Но уйти без Вакулина он не мог. Может, убили его немцы или умер у хозяина рана серьезная. Может быть, в плен забрали, он должен все знать о нем, не имеет права так бросить и уйти.
Только как поступить с Краюшкиным: вдвоем им идти до Михеева, а потом дальше или одному сходить к Михееву, потом вернуться, взять Краюшкина и уйти переулком.
Он остановился на втором решении Не пройдет раненый всю улицу. А тут юркнул в проулок, пока охрана не видит, и ползком, а там потихоньку и дойдут до Федоровки.
Но Краюшкину он не сказал, что принял именно такое решение. Объявил само решение – уходить, а как уходить, скажет потом.
– Сегодня ночью будем уходить. Как нога?
– Нога, она и есть нога.
– Добежишь до леса?
– Добежать не добегу.
– А дойти?
– Может, и дойду.
– К вечеру приготовься, возьмем по автомату и все гранаты.
Краюшкин промолчал.

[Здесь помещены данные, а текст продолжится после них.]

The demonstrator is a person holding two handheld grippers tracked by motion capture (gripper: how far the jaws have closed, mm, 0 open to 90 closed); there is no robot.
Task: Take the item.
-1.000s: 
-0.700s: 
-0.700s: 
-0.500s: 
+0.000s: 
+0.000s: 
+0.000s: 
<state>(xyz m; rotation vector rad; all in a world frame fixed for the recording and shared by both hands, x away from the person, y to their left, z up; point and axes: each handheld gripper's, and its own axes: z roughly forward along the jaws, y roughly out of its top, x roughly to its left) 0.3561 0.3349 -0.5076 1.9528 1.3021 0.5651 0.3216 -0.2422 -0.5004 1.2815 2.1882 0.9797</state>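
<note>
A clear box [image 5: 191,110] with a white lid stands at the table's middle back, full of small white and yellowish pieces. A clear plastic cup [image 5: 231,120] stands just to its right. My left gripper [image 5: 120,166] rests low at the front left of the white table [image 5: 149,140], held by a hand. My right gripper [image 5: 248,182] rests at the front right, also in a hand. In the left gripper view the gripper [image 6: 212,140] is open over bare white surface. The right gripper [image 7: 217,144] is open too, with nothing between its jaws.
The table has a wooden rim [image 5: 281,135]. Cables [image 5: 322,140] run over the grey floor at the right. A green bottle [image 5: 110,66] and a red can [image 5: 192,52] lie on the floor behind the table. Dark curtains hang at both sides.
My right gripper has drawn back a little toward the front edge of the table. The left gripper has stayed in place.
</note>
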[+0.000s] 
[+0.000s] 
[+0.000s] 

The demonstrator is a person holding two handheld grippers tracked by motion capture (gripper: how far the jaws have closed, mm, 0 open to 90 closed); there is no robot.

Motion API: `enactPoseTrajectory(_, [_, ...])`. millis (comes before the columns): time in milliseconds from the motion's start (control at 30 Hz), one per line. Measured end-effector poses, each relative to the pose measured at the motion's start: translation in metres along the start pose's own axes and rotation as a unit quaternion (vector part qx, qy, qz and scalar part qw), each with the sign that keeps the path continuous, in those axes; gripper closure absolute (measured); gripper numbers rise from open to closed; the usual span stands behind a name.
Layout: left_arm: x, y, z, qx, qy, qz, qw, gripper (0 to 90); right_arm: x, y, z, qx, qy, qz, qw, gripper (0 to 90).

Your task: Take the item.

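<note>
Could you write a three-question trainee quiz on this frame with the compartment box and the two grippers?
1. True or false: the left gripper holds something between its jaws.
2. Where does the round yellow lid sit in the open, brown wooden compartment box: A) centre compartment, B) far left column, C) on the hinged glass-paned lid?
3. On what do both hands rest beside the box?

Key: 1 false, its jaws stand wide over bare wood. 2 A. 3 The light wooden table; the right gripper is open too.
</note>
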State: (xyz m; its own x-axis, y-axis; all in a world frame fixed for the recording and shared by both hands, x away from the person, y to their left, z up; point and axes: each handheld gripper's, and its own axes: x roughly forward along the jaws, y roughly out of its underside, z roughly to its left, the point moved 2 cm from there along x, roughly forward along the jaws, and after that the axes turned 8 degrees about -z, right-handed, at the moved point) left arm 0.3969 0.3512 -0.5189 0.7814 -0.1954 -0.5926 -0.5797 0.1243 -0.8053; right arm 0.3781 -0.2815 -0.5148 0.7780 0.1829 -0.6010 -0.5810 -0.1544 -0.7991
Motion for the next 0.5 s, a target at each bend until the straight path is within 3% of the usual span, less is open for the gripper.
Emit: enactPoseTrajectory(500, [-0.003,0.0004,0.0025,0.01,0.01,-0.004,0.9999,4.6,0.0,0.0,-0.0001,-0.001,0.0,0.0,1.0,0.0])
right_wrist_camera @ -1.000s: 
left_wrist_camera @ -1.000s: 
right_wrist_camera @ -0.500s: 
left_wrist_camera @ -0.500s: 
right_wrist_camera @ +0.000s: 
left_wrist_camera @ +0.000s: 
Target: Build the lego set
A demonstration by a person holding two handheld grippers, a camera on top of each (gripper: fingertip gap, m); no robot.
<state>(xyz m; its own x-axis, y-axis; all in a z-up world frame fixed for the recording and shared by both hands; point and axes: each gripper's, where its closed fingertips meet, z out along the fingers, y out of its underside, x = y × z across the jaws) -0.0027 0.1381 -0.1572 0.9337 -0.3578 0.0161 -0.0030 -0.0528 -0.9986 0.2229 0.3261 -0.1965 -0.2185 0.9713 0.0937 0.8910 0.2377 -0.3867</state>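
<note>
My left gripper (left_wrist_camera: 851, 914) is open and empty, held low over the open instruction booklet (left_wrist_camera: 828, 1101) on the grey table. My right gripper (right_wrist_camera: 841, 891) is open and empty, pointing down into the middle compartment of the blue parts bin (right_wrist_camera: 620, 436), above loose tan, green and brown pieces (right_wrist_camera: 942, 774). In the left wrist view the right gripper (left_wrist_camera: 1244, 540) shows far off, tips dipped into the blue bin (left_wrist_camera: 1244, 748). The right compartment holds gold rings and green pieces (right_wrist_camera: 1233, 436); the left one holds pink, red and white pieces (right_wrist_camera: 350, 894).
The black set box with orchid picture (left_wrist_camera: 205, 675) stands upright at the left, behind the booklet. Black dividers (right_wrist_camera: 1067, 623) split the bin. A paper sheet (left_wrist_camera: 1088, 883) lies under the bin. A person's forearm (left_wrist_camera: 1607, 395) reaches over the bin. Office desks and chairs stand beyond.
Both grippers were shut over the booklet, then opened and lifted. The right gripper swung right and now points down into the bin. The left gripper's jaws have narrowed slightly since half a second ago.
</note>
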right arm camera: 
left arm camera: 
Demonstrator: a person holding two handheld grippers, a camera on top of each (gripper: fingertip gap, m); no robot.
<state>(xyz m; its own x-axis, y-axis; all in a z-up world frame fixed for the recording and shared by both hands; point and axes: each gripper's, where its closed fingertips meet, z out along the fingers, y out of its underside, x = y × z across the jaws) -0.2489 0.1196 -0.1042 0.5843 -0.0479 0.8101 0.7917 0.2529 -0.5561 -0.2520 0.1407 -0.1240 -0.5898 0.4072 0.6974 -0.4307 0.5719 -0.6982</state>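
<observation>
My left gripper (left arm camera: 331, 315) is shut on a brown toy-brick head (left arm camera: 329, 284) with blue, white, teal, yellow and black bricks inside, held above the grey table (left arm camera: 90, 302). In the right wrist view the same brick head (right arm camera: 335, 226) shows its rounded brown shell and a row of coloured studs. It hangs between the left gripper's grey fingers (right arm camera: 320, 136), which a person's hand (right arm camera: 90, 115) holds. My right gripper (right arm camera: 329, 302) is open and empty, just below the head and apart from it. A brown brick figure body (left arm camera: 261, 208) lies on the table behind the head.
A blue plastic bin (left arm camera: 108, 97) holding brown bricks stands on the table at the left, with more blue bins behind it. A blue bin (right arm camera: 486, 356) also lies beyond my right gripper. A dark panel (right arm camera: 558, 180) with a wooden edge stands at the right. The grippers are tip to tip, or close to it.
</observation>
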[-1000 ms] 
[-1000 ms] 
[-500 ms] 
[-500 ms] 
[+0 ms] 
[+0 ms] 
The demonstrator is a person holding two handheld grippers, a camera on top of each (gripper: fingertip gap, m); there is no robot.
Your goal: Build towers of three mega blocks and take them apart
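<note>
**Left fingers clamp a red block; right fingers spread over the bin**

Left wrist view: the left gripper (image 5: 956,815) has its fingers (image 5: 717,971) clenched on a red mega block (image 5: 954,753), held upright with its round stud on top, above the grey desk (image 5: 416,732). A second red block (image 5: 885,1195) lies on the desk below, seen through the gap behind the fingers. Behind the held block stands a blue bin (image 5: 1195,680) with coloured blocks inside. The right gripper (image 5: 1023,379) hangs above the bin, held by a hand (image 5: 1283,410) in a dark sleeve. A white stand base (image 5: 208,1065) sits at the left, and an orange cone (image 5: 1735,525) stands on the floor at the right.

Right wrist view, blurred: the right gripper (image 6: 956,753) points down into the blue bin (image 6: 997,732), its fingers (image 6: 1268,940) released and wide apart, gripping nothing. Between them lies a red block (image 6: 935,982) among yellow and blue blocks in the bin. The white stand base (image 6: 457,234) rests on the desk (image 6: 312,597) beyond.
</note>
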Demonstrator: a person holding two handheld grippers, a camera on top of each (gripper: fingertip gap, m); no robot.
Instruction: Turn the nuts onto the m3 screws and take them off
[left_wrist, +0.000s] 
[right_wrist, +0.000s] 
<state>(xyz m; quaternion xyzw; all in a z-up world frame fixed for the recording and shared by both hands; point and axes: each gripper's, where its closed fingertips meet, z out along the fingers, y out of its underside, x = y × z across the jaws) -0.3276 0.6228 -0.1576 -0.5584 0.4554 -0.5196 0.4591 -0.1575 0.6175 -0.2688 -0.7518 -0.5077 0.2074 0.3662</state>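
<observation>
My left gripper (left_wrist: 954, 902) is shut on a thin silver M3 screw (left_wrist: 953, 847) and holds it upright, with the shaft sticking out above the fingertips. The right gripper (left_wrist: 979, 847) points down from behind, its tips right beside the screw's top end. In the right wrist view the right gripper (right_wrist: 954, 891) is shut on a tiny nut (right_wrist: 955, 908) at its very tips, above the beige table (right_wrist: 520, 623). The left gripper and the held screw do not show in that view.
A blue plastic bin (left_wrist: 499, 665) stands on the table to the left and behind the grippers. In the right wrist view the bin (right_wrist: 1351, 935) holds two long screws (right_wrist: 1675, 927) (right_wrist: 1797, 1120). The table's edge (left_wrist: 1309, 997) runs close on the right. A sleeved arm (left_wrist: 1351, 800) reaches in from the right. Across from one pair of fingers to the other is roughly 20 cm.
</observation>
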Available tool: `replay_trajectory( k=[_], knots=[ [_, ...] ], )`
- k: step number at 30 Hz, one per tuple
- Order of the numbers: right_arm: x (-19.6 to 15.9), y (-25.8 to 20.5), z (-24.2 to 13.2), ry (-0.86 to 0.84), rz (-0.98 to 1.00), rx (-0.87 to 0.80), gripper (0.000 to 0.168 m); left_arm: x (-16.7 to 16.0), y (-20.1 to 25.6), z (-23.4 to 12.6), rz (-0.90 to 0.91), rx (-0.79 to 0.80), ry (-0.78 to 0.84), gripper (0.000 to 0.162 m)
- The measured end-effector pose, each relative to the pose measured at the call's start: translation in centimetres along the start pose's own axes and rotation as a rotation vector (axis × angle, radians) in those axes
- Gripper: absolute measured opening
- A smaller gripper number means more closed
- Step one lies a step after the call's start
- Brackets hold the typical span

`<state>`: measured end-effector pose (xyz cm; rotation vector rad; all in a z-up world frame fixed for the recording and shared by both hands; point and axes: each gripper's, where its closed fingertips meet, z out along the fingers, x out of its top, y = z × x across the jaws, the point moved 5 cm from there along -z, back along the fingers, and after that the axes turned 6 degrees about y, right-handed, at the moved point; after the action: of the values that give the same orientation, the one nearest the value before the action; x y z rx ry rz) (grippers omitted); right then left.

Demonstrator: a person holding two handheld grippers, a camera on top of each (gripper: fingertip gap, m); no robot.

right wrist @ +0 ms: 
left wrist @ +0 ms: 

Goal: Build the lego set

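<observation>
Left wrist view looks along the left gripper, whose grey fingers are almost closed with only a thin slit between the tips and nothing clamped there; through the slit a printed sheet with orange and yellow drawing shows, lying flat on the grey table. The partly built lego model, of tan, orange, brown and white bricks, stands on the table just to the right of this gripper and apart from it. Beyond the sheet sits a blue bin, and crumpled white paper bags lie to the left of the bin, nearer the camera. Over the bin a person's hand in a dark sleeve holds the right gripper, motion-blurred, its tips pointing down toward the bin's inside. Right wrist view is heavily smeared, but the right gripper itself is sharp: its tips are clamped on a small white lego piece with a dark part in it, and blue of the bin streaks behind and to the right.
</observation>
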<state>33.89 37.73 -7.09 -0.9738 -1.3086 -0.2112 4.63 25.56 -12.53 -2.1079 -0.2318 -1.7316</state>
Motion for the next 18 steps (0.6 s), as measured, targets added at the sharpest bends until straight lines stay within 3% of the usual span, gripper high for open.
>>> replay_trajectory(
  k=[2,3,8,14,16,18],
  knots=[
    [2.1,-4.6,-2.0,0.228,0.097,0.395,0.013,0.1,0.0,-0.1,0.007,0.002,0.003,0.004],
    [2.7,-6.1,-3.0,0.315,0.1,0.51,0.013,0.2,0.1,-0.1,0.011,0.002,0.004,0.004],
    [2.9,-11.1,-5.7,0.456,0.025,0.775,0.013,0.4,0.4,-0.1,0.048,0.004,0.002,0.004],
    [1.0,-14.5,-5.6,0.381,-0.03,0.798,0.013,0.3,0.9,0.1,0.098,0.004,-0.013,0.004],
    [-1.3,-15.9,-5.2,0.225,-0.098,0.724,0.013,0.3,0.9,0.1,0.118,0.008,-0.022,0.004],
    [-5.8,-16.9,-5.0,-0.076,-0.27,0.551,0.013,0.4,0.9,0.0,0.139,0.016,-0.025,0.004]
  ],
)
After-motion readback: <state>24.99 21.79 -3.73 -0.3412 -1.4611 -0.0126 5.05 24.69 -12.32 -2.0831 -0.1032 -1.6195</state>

Бокарев про себя отметил враждебность этого молчания – не хочет уходить, боится; может, ждет, что Бокарев один уйдет, а сам сдастся в плен. Тем более, тут штаб, с ходу не расстреляют. Немцы кидают листовки, признают, что в сорок первом действительно были трудности с пленными ввиду их большого количества, а теперь все наладили: сдавайтесь, паек пленным выдаем. Может, он, дурак, и поверил.
Но в мысли и замыслы Краюшкина Бокарев проникнуть не мог. Перед ним был подчиненный ему солдат Красной Армии, и судить о нем он мог только по его поступкам: не подчинится Краюшкин – тогда он и будет решать его судьбу.
Шофер во дворе закончил работу, сложил все аккуратно в багажник, чурбачок отнес обратно в сарай, взял в доме судки и ушел за обедом.
Бокарев тут же спустился во двор и вошел в дом. В кухне стояли ведра с водой, но еды никакой не было, и хорошо, что не было – не удержался б, взял бы, а брать здесь нельзя: заметит пропажу аккуратный немец, поднимет тревогу, весь двор переворошит.
Бокарев снял с полки хозяйскую кастрюлю, наполнил ее водой из обоих ведер, чтобы не было заметно, и вернулся на сеновал.
– Это уж бы ни к чему, – проговорил Краюшкин недовольно.
– Прикажешь на водопровод сходить? – насмешливо спросил Бокарев.
– Лежать надо, терпеть.
– И долго?
– Пока штаб не уйдет.
– Штаб уйдет, комендатура останется, полицаи.
– Лишь бы жители вернулись, а там уйдем. Переждать надо. Штаб танковой бригады не будут держать в тылу, поскольку наступление.
– Стратег! – насмешливо сказал Бокарев. – Не хуже Лыкова.
– Немец с судками ходит, – продолжал Краюшкин, – значит, не развертывают офицерскую столовую, не собираются долго задерживаться.
Замечание Краюшкина насчет судков было правильно, но старик чем-то раздражал его. Не докучает, не стонет, не жалуется, хотя и подставил ногу под пулю; держит его здесь – ладно, дело солдатское, бывает. Раздражало другое: они как бы поменялись ролями. Краюшкин, всегда словоохотливый, болтун, шутник, прибауточник, стал немногословен, осторожен, замкнулся, все обдумывал и взвешивал, а он, Бокарев, всегда скупой на слова, такой выдержанный и расчетливый, много и неосторожно разговаривал, не мог усидеть на месте, не мог ждать, терпеть.